Secondary Outcomes (explanation)

Experimental Design

Experimental Design
Poor information as an explanation for low levels of technology acceptance is generally frowned upon in much of the social science literature, often to the point of calling into question whether citizens/users' acceptance or refusal/rejection, concerns or skepticisms vis-a-vis technological changes is at all based on a rational assessment of the cost/downside risks and the (expected) benefits. Systematic analyses, however, are comparatively rare, and seem particularly warranted when the information environment is so skewed in favor of downside risks.

Our simple individual-level RCT is designed to test three information treatments (which pilots had shown to be little known among the general population), with random assignment to the treatment arms to allow for causal identification.

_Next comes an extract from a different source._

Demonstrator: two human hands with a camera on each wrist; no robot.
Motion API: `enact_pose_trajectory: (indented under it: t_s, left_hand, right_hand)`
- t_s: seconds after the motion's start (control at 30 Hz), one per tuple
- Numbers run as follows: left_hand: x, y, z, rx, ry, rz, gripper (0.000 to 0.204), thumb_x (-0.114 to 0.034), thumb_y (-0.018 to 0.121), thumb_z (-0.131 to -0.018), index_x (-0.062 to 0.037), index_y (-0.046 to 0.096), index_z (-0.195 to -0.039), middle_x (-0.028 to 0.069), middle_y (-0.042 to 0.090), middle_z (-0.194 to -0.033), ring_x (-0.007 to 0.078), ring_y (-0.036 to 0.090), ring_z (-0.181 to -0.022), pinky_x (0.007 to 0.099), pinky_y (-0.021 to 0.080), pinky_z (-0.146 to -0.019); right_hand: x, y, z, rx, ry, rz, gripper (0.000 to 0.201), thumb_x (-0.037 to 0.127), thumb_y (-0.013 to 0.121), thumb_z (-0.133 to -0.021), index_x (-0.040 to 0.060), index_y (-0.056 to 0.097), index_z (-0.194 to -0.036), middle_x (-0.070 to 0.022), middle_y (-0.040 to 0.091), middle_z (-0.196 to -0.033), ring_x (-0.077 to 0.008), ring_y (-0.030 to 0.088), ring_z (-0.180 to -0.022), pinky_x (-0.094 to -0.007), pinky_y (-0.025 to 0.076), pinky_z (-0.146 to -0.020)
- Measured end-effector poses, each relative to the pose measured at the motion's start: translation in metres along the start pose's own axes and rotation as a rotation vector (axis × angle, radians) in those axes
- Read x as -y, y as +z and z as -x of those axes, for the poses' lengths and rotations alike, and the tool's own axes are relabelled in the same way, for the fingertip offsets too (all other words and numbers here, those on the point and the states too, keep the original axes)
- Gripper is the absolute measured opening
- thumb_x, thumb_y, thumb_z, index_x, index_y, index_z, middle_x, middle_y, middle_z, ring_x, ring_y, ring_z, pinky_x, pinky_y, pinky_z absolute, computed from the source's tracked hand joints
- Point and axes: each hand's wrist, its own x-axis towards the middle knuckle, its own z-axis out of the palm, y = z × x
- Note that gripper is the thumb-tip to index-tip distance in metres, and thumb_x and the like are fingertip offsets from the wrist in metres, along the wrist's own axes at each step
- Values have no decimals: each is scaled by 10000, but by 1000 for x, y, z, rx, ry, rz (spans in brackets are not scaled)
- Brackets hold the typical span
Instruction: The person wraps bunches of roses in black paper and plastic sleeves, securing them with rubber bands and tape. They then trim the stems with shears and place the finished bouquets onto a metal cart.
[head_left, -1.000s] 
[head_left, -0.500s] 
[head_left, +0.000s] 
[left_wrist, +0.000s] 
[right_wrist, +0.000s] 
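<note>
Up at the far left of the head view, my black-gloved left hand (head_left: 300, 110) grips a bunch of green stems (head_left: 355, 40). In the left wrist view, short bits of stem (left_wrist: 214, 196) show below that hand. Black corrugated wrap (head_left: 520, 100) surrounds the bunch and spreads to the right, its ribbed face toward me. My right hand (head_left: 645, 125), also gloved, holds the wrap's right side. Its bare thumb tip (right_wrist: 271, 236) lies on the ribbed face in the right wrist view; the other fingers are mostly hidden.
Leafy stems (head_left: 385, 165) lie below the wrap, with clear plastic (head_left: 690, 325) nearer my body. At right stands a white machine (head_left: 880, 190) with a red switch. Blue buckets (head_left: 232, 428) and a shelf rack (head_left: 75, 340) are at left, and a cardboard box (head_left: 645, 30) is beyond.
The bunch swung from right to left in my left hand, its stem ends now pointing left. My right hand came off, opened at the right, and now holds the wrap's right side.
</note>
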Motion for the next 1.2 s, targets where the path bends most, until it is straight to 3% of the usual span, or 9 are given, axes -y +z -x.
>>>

The experiment is conducted among samples recruited by the survey research firm Respondi/Bilendi such that the sample for each country is representative of the country’s population with respect to gender, age, education, and subnational region.

Just below the information treatment vignette (for respondents in any of the three treatment groups), but before they click "next" to reach the first screen with outcome variables, respondents are asked how well-known they believe the stated benefit of EHRs is among their family members and friends. This question is intended to nudge respondents to engage the substantive contents of the information treatment and seeks to gauge to what extent respondents believe to have already known the information in the vignette, which presumably is inversely correlated with the extent to which the vignette provides new information and thus may be expected to "work" as an information treatment. Answers may therefore also be used in conditional estimates of the treatment effect.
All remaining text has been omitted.